Urine output indices (calculated as hourly urine output [milliliters per hour] divided by body weight [kilograms]) were significantly greater in the all periods (P < or = 0.035) after the initiation of anesthesia in the patients receiving clonidine 5 micrograms.kg-1 and only in the 3rd h in those receiving clonidine 2.5 micrograms.kg-1 (P = 0.047) as compared with those in the patients given famotidine alone. The peak effects of diuresis and natriuresis induced by oral clonidine 5 micrograms.kg-1 were both observed at the 2nd h (mean +/- SEM, 2.4 +/- 0.4 ml.kg-1.h-1 and 5.7 +/- 1.5 mEq.h-1 vs. 0.6 +/- 0.1 ml.kg-1.h-1 and 2.2 +/- 0.5 mEq.h-1 in the control subjects; P = 0.001 and P = 0.049). Kaliuresis also increased in the patients receiving clonidine 5 micrograms.kg-1 in the 2nd and 3rd h (P < or = 0.003). Urine osmolality showed a significant reduction over time in patients given clonidine but not in the control subjects. However, plasma AVP and atrial natriuretic peptide levels, and urine cyclic adenosine monophosphate concentrations did not significantly differ among the three groups.
Oral preanesthetic medication of clonidine 2.5 or 5 micrograms.kg-1 caused a significant diuretic effect during surgery under general anesthesia, though it did not apparently relate to AVP action.
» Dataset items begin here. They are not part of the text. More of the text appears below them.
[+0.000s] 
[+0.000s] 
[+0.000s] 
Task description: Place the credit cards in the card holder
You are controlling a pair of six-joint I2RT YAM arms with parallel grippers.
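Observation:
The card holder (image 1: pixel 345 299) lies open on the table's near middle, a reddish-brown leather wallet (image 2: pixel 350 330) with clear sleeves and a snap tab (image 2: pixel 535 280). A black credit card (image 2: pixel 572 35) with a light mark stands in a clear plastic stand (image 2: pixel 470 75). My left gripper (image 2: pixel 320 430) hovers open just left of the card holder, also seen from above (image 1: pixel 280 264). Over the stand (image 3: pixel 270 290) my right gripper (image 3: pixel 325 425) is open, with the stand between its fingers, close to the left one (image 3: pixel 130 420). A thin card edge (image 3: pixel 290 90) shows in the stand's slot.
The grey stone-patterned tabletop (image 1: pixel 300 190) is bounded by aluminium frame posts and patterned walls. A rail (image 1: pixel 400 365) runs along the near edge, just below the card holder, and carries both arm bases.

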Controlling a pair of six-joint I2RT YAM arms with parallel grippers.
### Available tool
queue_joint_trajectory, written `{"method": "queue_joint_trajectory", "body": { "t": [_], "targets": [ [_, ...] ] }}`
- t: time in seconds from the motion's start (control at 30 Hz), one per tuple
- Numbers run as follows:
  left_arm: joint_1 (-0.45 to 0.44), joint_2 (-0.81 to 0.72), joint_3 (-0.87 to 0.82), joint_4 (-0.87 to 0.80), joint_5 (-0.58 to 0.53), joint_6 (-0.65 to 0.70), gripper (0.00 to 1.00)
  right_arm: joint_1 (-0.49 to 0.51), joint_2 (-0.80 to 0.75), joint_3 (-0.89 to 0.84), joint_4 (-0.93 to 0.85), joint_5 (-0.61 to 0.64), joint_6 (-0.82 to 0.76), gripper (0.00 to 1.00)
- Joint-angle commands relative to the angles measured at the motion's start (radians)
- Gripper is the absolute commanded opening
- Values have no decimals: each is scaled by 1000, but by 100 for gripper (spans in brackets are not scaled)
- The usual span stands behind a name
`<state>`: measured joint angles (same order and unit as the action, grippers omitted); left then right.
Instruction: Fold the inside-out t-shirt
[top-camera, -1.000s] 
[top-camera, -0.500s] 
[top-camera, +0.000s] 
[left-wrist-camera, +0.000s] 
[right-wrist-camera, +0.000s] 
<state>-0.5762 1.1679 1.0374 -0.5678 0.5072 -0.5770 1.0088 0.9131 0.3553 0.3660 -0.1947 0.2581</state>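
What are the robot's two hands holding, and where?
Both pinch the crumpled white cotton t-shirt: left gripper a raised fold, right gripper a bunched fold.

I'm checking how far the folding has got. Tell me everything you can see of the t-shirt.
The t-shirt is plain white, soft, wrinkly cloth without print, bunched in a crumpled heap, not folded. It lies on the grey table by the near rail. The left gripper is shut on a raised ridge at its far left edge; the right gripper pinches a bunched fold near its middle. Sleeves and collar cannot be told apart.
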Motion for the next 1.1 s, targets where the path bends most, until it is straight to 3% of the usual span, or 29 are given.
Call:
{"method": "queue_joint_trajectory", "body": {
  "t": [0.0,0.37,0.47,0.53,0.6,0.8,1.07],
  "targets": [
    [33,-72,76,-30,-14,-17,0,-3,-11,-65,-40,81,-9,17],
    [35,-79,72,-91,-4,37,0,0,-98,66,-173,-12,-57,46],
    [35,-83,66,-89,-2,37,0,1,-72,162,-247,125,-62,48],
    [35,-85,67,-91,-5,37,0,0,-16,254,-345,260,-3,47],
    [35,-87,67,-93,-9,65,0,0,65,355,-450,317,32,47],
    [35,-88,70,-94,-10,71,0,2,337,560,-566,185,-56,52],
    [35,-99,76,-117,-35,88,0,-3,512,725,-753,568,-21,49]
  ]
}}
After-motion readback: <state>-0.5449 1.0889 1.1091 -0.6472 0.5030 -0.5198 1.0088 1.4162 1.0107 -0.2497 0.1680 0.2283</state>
This effect of clonidine could be related to its pharmacological action as an alpha 2-adrenoceptor agonist not necessarily restricted to the kidney. The diuretic effect of clonidine implicates its clinical importance in the management of patients during anesthesia.
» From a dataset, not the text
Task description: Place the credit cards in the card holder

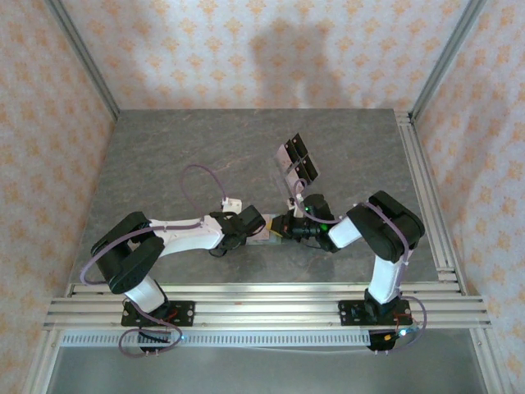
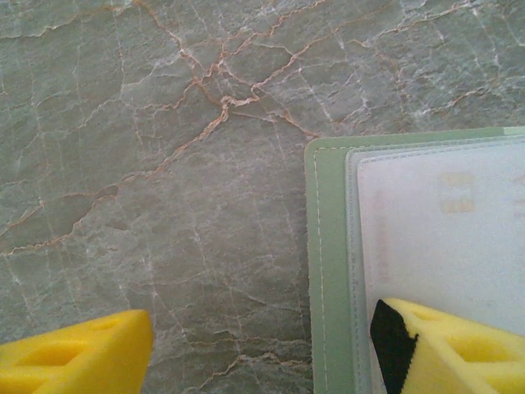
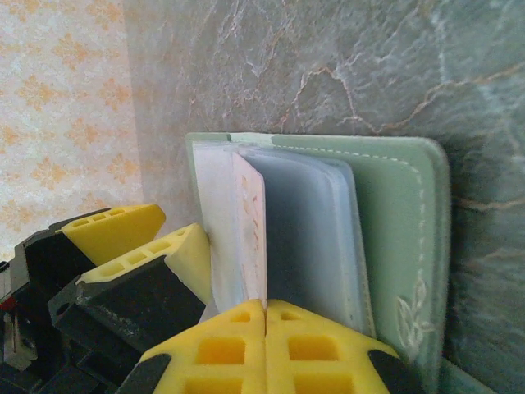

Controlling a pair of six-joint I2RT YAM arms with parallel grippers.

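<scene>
The sage-green card holder (image 3: 394,230) lies open on the grey stone table, its clear sleeves fanned up. My right gripper (image 3: 266,316) is shut on the lower edge of a pale pinkish credit card (image 3: 250,230) that stands among the sleeves. My left gripper (image 2: 262,345) is open; one yellow finger (image 2: 459,345) rests on the holder's clear sleeve (image 2: 435,230) and the other hangs over bare table. In the top view both grippers meet mid-table, the left (image 1: 259,231) and the right (image 1: 283,226). Glossy black credit cards (image 1: 297,160) lie farther back.
Aluminium rails run along the table's right side (image 1: 426,197) and its front edge (image 1: 262,300). Wallpapered walls close the back and both sides. A purple cable (image 1: 201,176) loops above the left arm.
</scene>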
由于可乐定(一种相对选择性的α2 激动剂)可抑制精氨酸加压素(AVP)的作用,作者研究了可乐定作为口服麻醉前用药是否会诱导利尿,以及在全身麻醉期间是否会影响 AVP 的释放及其作用。
57 例年龄在 18 - 65 岁的患者,在到达手术室前 90 分钟,除口服 20mg 法莫替丁外,随机接受约 5μg·kg-1(n = 19)、约 2.5μg·kg-1(n = 19)的口服可乐定或不接受可乐定(n = 19)。在异氟烷和一氧化二氮 - 氧气混合气体全身麻醉下进行小手术期间,每小时检测尿量、尿渗透压以及尿中钠和钾的排泄量,共检测 3 小时。对每组 5 例患者,还检测血浆 AVP 和心钠素浓度以及尿中环磷酸腺苷浓度作为 AVP 作用的指标。
与仅接受法莫替丁的患者相比,接受 5μg·kg-1 可乐定的患者在麻醉开始后的所有时间段(P≤0.035)以及接受 2.5μg·kg-1 可乐定的患者仅在第 3 小时(P = 0.047),尿量指数(以每小时尿量[毫升/小时]除以体重[千克]计算)显著更高。口服 5μg·kg-1 可乐定诱导的利尿和利钠的峰值效应均在第 2 小时观察到(均值±标准误,分别为 2.4±0.4ml·kg-1·h-1 和 5.7±1.5mEq·h-1,而对照组为 0.6±0.1ml·kg-1·h-1 和 2.2±0.5mEq·h-1;P = 0.001 和 P = 0.049)。接受 5μg·kg-1 可乐定的患者在第 2 和第 3 小时尿钾排泄也增加(P≤0.003)。给予可乐定的患者尿渗透压随时间显著降低,而对照组未出现此情况。然而,三组之间血浆 AVP 和心钠素水平以及尿中环磷酸腺苷浓度无显著差异。
口服 2.5 或 5μg·kg-1 可乐定作为麻醉前用药在全身麻醉手术期间可引起显著的利尿作用,尽管这一作用显然与 AVP 的作用无关。可乐定的这一作用可能与其作为α2 - 肾上腺素能受体激动剂的药理作用有关,且不一定局限于肾脏。可乐定的利尿作用提示其在麻醉患者管理中的临床重要性。